VM: Por agora estou a trabalhar como investigadora contratada num outro projeto, também ligado à ecologia marinha e aguardo os resultados das candidaturas aos projetos como PI (Investigadora Principal) e ao contrato de investigadora, o que me possibilitará continuar a explorar estas questões que ficaram por esclarecer e muitas outras que a Ecologia nos desperta.

 
O que o levou a concorrer ao Prémio?


VM: Concorri a este prémio por incentivo da minha orientadora Prof. Dr. Catarina Vinagre e porque achei que seria uma boa oportunidade para divulgar o meu trabalho e as descobertas científicas que dele obtivemos.

 

Que impacto espera que o Prémio tenha na sua carreira e no seu trabalho?
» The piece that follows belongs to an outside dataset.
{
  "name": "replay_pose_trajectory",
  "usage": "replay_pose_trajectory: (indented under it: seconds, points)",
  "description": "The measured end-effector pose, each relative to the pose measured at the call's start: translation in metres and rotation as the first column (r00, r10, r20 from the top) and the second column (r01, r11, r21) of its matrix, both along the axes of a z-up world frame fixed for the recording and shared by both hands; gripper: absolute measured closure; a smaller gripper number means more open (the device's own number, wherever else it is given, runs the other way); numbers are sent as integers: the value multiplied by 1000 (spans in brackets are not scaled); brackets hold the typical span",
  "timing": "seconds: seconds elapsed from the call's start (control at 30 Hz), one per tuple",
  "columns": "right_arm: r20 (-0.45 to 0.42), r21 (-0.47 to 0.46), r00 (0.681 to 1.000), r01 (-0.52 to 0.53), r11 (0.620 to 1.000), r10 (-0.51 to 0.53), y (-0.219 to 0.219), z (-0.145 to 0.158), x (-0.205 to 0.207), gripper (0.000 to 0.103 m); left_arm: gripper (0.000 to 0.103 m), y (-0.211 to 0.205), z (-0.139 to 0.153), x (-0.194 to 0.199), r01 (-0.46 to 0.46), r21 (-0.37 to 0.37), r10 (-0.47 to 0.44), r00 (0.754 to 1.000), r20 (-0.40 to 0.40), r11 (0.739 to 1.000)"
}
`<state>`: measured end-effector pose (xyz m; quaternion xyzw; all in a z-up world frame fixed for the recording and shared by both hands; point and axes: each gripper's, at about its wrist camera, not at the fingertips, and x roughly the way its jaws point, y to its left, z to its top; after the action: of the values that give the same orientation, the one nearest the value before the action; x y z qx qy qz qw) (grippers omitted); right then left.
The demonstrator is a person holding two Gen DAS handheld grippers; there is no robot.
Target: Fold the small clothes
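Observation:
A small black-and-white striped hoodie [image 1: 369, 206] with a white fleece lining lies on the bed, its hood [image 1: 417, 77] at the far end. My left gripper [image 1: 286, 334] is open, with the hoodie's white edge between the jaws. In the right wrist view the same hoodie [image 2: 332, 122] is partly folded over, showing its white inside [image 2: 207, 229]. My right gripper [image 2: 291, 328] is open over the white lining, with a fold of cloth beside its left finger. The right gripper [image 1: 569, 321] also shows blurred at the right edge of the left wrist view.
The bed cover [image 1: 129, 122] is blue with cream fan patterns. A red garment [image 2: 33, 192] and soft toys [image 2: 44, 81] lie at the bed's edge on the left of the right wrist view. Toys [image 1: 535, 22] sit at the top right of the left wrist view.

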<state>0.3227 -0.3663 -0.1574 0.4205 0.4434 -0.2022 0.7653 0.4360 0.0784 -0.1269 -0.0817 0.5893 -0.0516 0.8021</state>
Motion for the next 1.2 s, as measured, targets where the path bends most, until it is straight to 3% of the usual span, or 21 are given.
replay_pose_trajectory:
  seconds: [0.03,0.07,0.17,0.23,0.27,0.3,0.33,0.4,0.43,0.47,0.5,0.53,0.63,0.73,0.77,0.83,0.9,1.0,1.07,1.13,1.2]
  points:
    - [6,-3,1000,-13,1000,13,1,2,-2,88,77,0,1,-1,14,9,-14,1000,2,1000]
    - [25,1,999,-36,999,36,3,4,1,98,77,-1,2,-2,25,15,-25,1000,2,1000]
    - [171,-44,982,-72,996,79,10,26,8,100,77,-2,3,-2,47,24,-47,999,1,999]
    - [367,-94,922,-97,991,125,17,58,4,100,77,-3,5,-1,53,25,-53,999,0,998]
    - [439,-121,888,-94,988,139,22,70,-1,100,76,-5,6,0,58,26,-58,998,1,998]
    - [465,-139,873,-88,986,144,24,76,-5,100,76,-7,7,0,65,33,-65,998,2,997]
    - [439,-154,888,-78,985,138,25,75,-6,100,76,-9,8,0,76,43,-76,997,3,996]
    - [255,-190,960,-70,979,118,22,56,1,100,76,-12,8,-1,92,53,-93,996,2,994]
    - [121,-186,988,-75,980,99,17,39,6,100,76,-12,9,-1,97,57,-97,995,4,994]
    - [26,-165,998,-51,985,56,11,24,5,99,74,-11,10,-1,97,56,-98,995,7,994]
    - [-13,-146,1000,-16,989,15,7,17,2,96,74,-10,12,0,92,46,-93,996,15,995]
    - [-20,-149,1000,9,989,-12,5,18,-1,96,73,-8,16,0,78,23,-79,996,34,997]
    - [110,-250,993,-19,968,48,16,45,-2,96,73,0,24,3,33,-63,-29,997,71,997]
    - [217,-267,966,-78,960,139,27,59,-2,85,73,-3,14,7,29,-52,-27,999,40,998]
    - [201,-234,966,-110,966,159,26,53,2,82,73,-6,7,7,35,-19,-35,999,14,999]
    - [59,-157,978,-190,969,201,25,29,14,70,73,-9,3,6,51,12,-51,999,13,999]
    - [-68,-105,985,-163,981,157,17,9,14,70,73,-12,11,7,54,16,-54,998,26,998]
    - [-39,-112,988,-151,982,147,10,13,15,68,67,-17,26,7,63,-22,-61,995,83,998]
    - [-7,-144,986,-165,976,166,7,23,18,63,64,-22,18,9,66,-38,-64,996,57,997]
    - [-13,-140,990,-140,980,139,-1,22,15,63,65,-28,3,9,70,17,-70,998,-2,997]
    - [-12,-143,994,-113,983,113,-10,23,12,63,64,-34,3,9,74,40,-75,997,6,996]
VM: Este prémio é bastante importante porque é uma forma de dar a conhecer, junto da comunidade científica e da sociedade em geral, não só o meu trabalho mas o de toda a equipa que nele participou. É também para mim uma forma de incentivo para continuar a fazer bem o meu trabalho e sendo este prémio um reconhecimento pela Sociedade Portuguesa de Ecologia é algo que valoriza o meu currículo e que espero venha a ter um impacto positivo a nível profissional.

 

O que tem a dizer sobre a investigação em Ecologia em Portugal?


VM: A investigação em Portugal está bastante dependente do financiamento da FCT que a meu ver não é suficiente para financiar todas as boas equipas de investigação que Portugal tem. Temos boas equipas a trabalhar em Ecologia com provas dadas, temos excelentes centros de investigação reconhecidos internacionalmente, mas depois temos uma política para a ciência que não é suficiente e acho que o futuro tem que passar por uma alteração ao reconhecimento do trabalho dos investigadores e um maior investimento na ciência.